As an example of the worthless questions that plague my mind, could the Cell have been based on multi-threaded (4 way) VPUs with a width matching avx units, L1 instruction and data cache, no standard CPU at all, and a share pool of scratch pad memory? IBM did not use EDRAM in it CPU by that time (on their 90nm lithography) but could have they? (so more scratchpad memory).
The thing would have operate at pretty high clock speed.For some reason my mind insists in telling me that within Cell silicon budget (or close) there could have been 6 such VPUs and an unknown amount of scratch pad memory (when the internal broken guesstimator failed to deliver it is really a bad sign... and that imagination has gone out of control lol ).


I'm pretty proud of that one, it is really worthlessness at its peak... with enough if one could put Paris into a bottle... :LOL:
Sorry but the name of thread called for that kind of crap (good one Alstrong).
 
Last edited by a moderator:
I remember an insider claiming that Toshiba was there with a single purpose in mind, a stream processor for codecs, so it seems they were the winners in the commitee. But an ASIC is so much better for that (the argument was that it takes years to make an ASIC, while the Cell was available for anything right away for any new codecs on the spot).
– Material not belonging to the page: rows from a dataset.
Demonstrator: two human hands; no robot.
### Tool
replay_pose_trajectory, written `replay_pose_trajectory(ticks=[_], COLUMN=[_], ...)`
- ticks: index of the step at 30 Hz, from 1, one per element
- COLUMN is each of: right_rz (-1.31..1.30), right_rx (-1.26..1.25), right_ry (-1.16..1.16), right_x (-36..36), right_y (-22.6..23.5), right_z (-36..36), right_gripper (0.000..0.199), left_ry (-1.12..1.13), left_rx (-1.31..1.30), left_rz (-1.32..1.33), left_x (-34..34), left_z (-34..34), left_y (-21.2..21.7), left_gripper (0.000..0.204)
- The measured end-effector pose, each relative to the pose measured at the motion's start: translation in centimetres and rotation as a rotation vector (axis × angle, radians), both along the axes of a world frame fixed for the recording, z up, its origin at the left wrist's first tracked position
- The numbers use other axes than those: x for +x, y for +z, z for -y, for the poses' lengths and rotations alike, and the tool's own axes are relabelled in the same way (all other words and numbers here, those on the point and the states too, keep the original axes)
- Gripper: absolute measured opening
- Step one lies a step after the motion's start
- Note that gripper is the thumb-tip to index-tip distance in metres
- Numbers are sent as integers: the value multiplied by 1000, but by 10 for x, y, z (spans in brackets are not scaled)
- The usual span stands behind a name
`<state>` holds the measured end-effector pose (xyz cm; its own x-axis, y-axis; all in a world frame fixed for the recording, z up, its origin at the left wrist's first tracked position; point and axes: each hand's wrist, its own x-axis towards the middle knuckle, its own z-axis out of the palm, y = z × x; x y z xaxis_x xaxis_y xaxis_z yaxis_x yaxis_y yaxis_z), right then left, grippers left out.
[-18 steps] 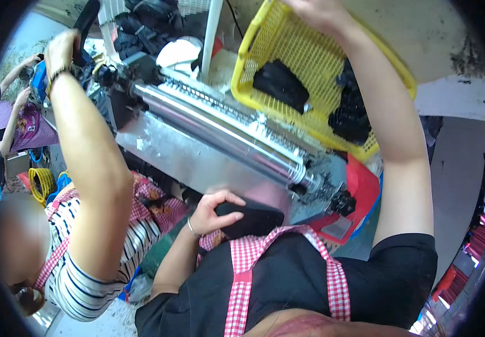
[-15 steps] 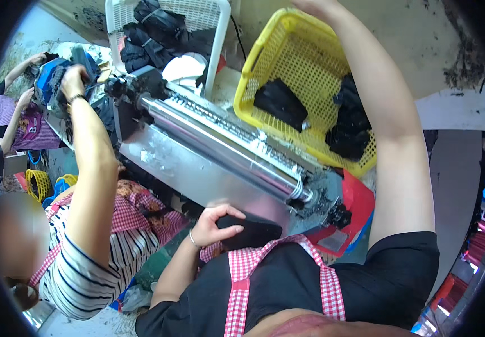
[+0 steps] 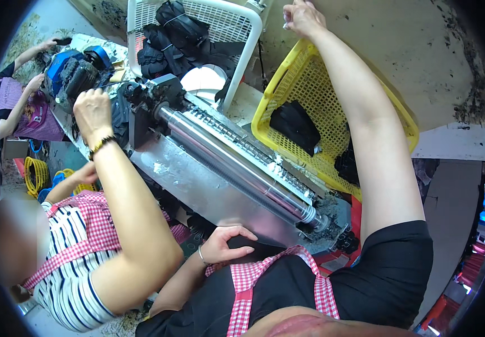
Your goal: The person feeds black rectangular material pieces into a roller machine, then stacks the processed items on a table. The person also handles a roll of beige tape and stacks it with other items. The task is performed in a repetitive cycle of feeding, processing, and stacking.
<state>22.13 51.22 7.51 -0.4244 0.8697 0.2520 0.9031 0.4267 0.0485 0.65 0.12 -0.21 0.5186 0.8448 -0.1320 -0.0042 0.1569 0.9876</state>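
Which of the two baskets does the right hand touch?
The yellow basket: the right hand rests at its far rim. The white basket, left of it, holds black bundles.

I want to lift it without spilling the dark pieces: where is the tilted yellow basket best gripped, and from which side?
Probably grip the thick top rim of the yellow basket at its raised far corner, coming from above, where the right hand reaches. The mesh walls look flimsy, and the dark pieces lie lower inside.

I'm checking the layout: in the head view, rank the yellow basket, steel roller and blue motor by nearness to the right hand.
From the right hand:
1. Yellow basket, just below it.
2. Steel roller, centre, lower left.
3. Blue motor, far left.
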Motion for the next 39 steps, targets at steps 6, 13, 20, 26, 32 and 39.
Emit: replay_pose_trajectory(ticks=[6, 13, 20, 26, 32, 39], right_rz=[287, 366, -88, -416, -191, -227], right_rx=[-189, -189, 177, 490, 776, 283], right_ry=[28, -19, 2, -74, -900, -802], right_x=[-18, -15, 14, 162, 327, 385], right_y=[-10, -31, -37, 41, 145, 134], right_z=[-7, 14, 60, 175, 183, 120], right_gripper=[32, 42, 49, 37, 33, 43], left_ry=[24, 7, 7, 122, 184, 232], left_rx=[-6, 0, -75, -333, -236, -134], left_rz=[20, 17, -91, -41, -66, -230], left_x=[0, -5, 5, 22, 25, 22], left_z=[1, -3, 4, 16, 29, 48], left_y=[5, 5, 15, 38, 36, 25], left_gripper=[26, 26, 24, 20, 21, 23])
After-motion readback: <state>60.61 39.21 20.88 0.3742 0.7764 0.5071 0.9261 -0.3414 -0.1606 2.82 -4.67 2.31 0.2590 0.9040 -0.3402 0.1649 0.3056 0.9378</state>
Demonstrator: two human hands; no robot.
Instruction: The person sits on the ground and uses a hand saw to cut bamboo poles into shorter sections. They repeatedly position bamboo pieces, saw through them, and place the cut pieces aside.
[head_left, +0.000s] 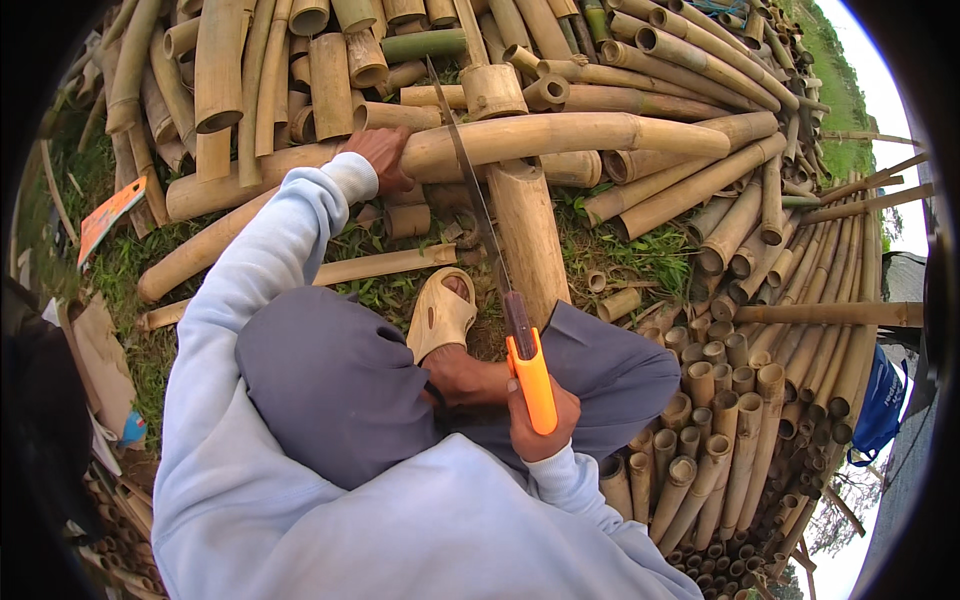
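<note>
A long bamboo pole point(560, 138) lies across a short upright bamboo post point(530, 235) in front of me. My left hand point(382, 158) is closed around the pole, left of the post. In my right hand point(545, 415) is the orange handle of a hand saw point(535, 378), gripped low near my knee. The saw's long dark blade slants up and away, crossing the pole between my left hand and the post. From this view I cannot tell how deep the teeth sit in the bamboo.
Cut bamboo pieces point(330, 85) are heaped at the back. Several bamboo tubes point(720, 440) are stacked on the right. A split bamboo strip point(385, 263) lies on the grass near my sandalled foot point(442, 315). A blue bag point(880, 400) hangs at the far right.
</note>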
Toshiba didn't need wide vector FP performance, nor any complex random memory calls. Sony did need the same thing as Toshiba (for bluray and media playback capabilities), but they also had similar needs as IBM for vector processing and general computing. It looks like Toshiba got every details they needed, while IBM and Sony got an imperfect solution.

I'm curious what would have happened with a Sony+IBM design only. Obviously if this time they didn't go with IBM, they weren't satisfied with the Cell roadmap nor the A2, but the timing of IBM cancelling the cell is very late, and maybe it was at the same time Sony decided not to pursue that solution and go with AMD.
 
Decoding H264 was supposed to be impossible to do at 40mbit on this "crappy" Cell (someone even wrote a paper about it) and they ran circles around it with two streams in 3D plus the DTS lossless audio codec, ZERO drop frame with anything you throw at it. The most expensive PC CPU couldn't dream of it at the time, neither does the 360 "most balanced system ever". It's also a bad idea to compare GCN from 2012 with a chip that was produced in 2005 when GPU processing was very limited. Looking at the 2005 GPU memory model, is this better than the Cell?
Whaaat? Do you have a link to this paper that says you can't decode a high bitrate H.264 stream on a Cell? Because it'd be full of crap. Cell was _designed_ to handle high bitrate streaming codec operations, it's practically a savant at it. Sure it might have had some issues with CABAC, but it obviously worked them out. Toshiba engineers once showed me a demo of a single Cell decoding 48 simultaneous SD MPEG2 streams (admittedly no CABAC), then scaling and tiling them onto a 1080p frame. According to them they didn't even work too hard to get there. Here's a link. They originally wanted to put a cell into every TV, due to it being so good at decoding video streams. (not so good at reducing cost though...)

As to the 360 not being able to decode high bitrate H.264. It decodes it fine. In fact it can do a second stream simultaneously, and that's using only 2 of the 3 cores (and the GPU). And the 360 GPU had full access (both read and write) to all of RAM, using MemExport. That's why we could decode H.264 efficiently in the end. One of the engineers involved speculated that with more time he could have fitted a third stream in there, but since it wasn't necessary, we stopped optimizing at exactly the point that we could meet the spec.
 
Thanks :smile:

It was a long time ago, right before the PS3 launch, maybe I remember it with opaque black colored glasses.
http://rsim.cs.illinois.edu/Pubs/sasanka-phd-thesis.pdf
This study was being quoted to draw the conclusion that the Cell didn't have the required computation power. Because it shows that H264 needs 12 times more processing power than MPEG2. (The study doesn't actually make that conclusion itself, it only explains what is needed to decode H264 versus MPEG2, someone else made the connection, which I cannot do personally)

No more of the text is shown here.